┌────────
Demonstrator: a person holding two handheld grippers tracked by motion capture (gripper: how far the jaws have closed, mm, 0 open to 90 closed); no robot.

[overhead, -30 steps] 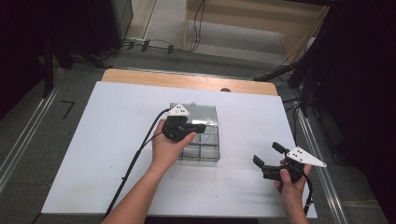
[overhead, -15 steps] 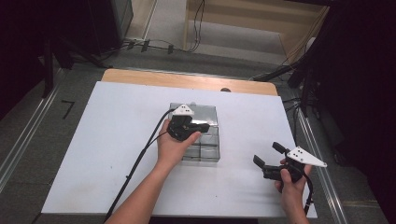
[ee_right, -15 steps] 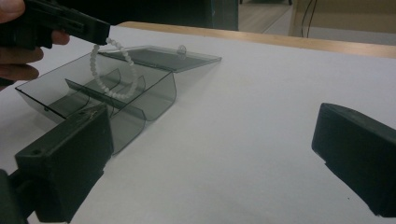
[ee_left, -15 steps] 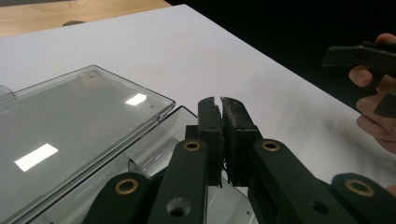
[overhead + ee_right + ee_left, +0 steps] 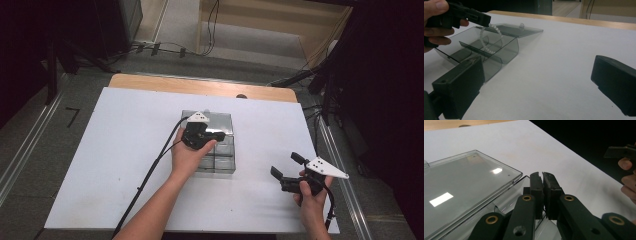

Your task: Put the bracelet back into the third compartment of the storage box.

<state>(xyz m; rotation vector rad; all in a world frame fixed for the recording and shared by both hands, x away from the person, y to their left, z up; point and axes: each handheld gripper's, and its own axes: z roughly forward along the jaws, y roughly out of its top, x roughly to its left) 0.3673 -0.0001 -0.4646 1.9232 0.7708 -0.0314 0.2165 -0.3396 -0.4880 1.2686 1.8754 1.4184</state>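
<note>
Hovering mid-frame in the high view, the left gripper [image 5: 212,136] sits over the clear box [image 5: 223,150] on the white surface [image 5: 115,150]; right gripper [image 5: 286,169] lower right, jaws apart; left gripper view: jaws together; right gripper view: a white bead string [image 5: 488,40] dangles upper left, clamped; lower it slowly into a compartment.
</note>
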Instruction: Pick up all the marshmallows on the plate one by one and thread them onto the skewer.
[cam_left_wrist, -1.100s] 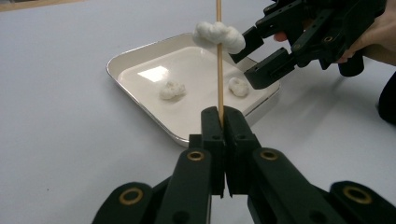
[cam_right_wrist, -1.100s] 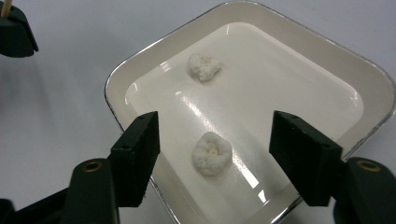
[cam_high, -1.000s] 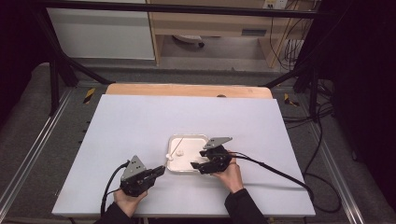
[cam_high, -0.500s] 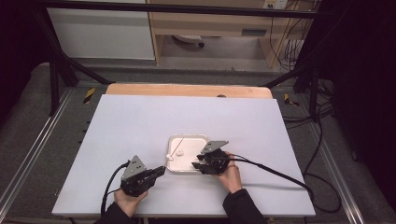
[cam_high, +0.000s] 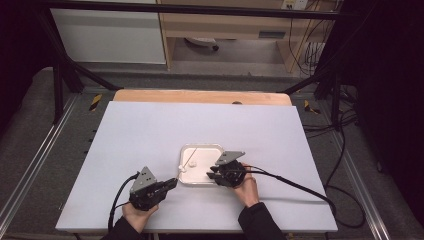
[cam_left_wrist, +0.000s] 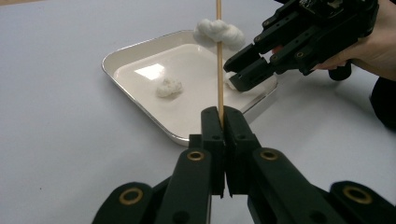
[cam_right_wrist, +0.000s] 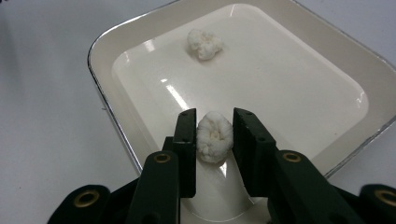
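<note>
High view: right gripper reaches into tray; jaws closing round cotton ball.

This place looks like a lab or a recording station, not a home. Under the two hand-held grippers lies a plain white table with a wooden edge on its far side. Around the table stands a black metal frame, and grey padding lies beside it. Behind, past the grippers, there is a wooden shelf unit, and many loose cables hang to the right of them.
</note>
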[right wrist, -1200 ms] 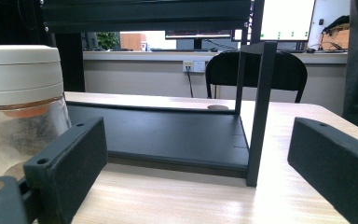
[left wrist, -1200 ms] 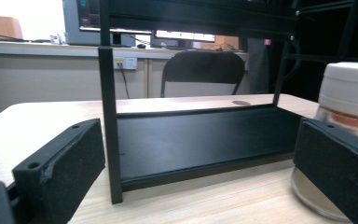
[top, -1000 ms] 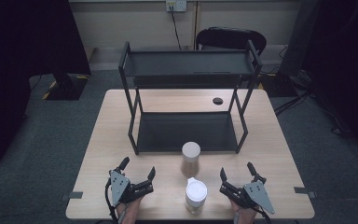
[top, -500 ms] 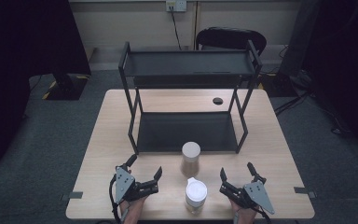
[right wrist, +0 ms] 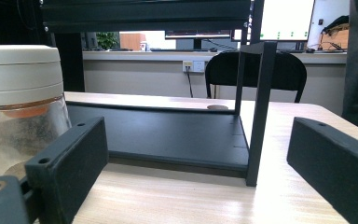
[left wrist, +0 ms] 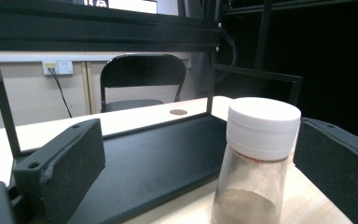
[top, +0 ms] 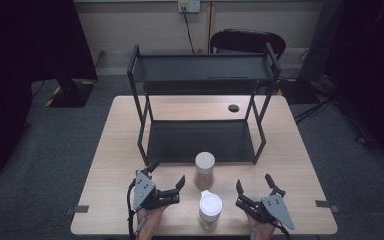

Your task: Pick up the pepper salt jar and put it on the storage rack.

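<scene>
Left gripper [top: 166, 179]: jaws spread wide, nothing between pads; near table's front edge, angled toward far jar [top: 204, 170]; that jar upright just in front of rack [top: 200, 142], white lid, brownish powder inside; in left gripper view jar [left wrist: 256, 161] stands ahead, nearer right-hand jaw, untouched; right gripper [top: 254, 187]: jaws spread, empty, beside near jar [top: 210, 210]; near jar upright at front edge between grippers; table [top: 300, 165] light wood.

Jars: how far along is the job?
Nothing placed: both shelves of the rack are bare. The far jar and near jar stand on the table. Left gripper is open, facing the far jar; right gripper is open. Grasping and moving remain.
</scene>
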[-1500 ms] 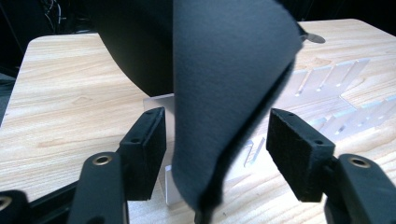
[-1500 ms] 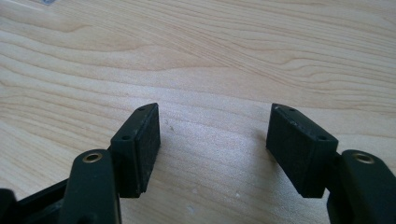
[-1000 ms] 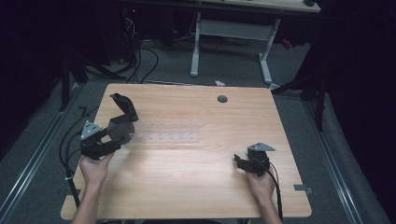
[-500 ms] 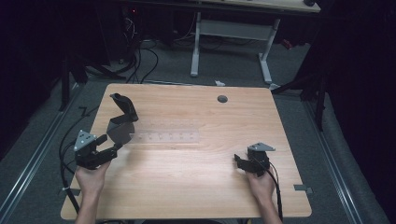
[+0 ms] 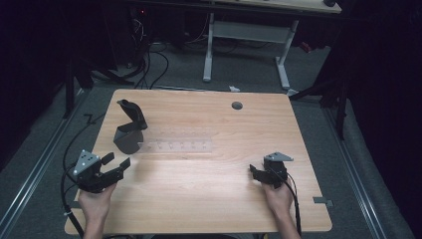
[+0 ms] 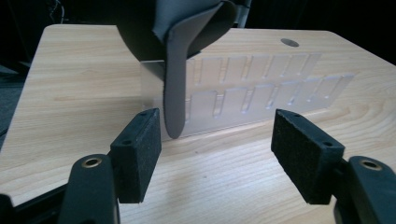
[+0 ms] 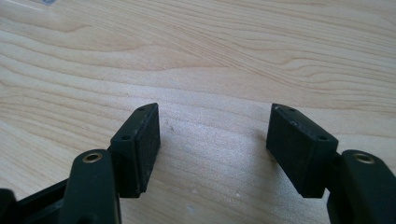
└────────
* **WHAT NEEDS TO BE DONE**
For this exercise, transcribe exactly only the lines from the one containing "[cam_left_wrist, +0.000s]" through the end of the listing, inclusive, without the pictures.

* **YOUR SOLUTION**
[cam_left_wrist, +0.000s] 
[cam_right_wrist, +0.000s] 
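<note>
High view: right gripper reaches into tray; jaws closing round cotton ball.

This place looks like a lab or a recording station, not a home. Under the two hand-held grippers lies a plain white table with a wooden edge on its far side. Around the table stands a black metal frame, and grey padding lies beside it. Behind, past the grippers, there is a wooden shelf unit, and many loose cables hang to the right of them.
</note>
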[right wrist, -1200 ms] 
[left wrist, -1200 ms] 
[top, -1000 ms] 
[top, -500 ms] 
[right wrist, +0 ms] 
[left wrist, +0 ms] 
[top, +0 ms] 

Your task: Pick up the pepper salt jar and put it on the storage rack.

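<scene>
Left gripper [top: 166, 179]: jaws spread wide, nothing between pads; near table's front edge, angled toward far jar [top: 204, 170]; that jar upright just in front of rack [top: 200, 142], white lid, brownish powder inside; in left gripper view jar [left wrist: 256, 161] stands ahead, nearer right-hand jaw, untouched; right gripper [top: 254, 187]: jaws spread, empty, beside near jar [top: 210, 210]; near jar upright at front edge between grippers; table [top: 300, 165] light wood.

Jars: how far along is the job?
Nothing placed: both shelves of the rack are bare. The far jar and near jar stand on the table. Left gripper is open, facing the far jar; right gripper is open. Grasping and moving remain.
</scene>
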[-1500 ms] 
[-1500 ms] 
[-1000 ms] 
[-500 ms] 
[+0 ms] 
[+0 ms] 
[+0 ms] 

The required output has been given.